Un tel amalgame, pour radical soit-il, pour être pris aussi, n’en déplaise, avec l’attention qu’exige une pensée plutôt qu’une opinion, n’est pas sans poser sérieux problème. Il ne nous appartient pas ici de le déplier, d’autres, et plus avertis, s’y sont employé. Mais nous revient de mesurer son retour, ici, au cinéma.

Car Notre pain quotidien joue d’une équivoque, qui n’est autre, paradoxale, que celle de son implacable efficacité. Par où la technique du cinéma s’avoue ici machine d’enregistrement complice, affiliée à ce qu’elle dénonce sans mot dire. La beauté, quel autre qualificatif ?, même froide, de ces plans, n’est pas le résultat du seul décrassage des bavardages impuissants, hygiénisme souligné par les séquences d’ouverture et de clôture, où des ouvriers passent le jet pour effacer les macules de sang. Cette beauté est également à verser intégralement au bénéfice du film lui-même, et dont il escompte sagement, sinon cyniquement, la plus-value.En ce sens, Notre pain quotidien est bien, sans ironie de sa part, le remake acide du film homonyme de KingVidor de 1934, hymne champêtre copié du lyrisme productiviste soviétique mâtiné d’idéologie New Deal.
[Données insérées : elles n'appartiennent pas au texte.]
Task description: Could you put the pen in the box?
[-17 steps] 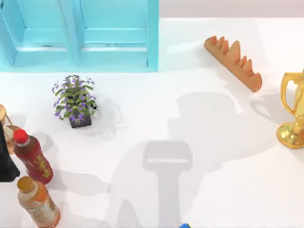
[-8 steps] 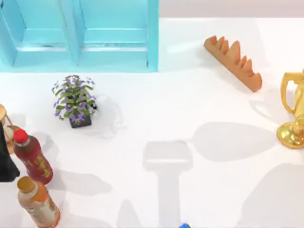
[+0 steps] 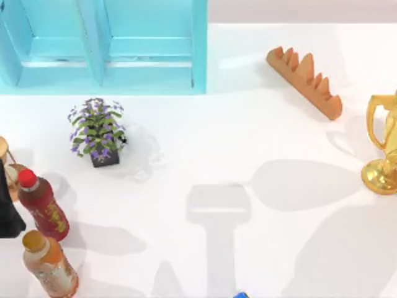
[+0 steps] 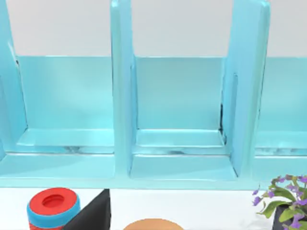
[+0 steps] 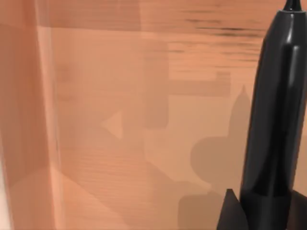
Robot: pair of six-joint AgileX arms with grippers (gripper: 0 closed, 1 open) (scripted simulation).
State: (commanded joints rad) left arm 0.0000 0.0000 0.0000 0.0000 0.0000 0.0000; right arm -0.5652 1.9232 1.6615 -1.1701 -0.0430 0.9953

En ce sens surtout, il est permis de comprendre la citation d’Hitchcock. Le biplan nocif de La Mort aux trousses, retrouvé ici à survoler un champ de tournesols, n’est plus le gimmick autrefois osé de mise en scène. Cette machine volante est devenue la métaphore du cinéma de Geyrhalter, et plus amplement, comme l’Autrichien le sait trop bien, du cinéma lui-même, qui, après une longue virevolte virtuose dans le ciel, vient, sans se faire prier, nous jeter aux yeux sa poudre mortelle."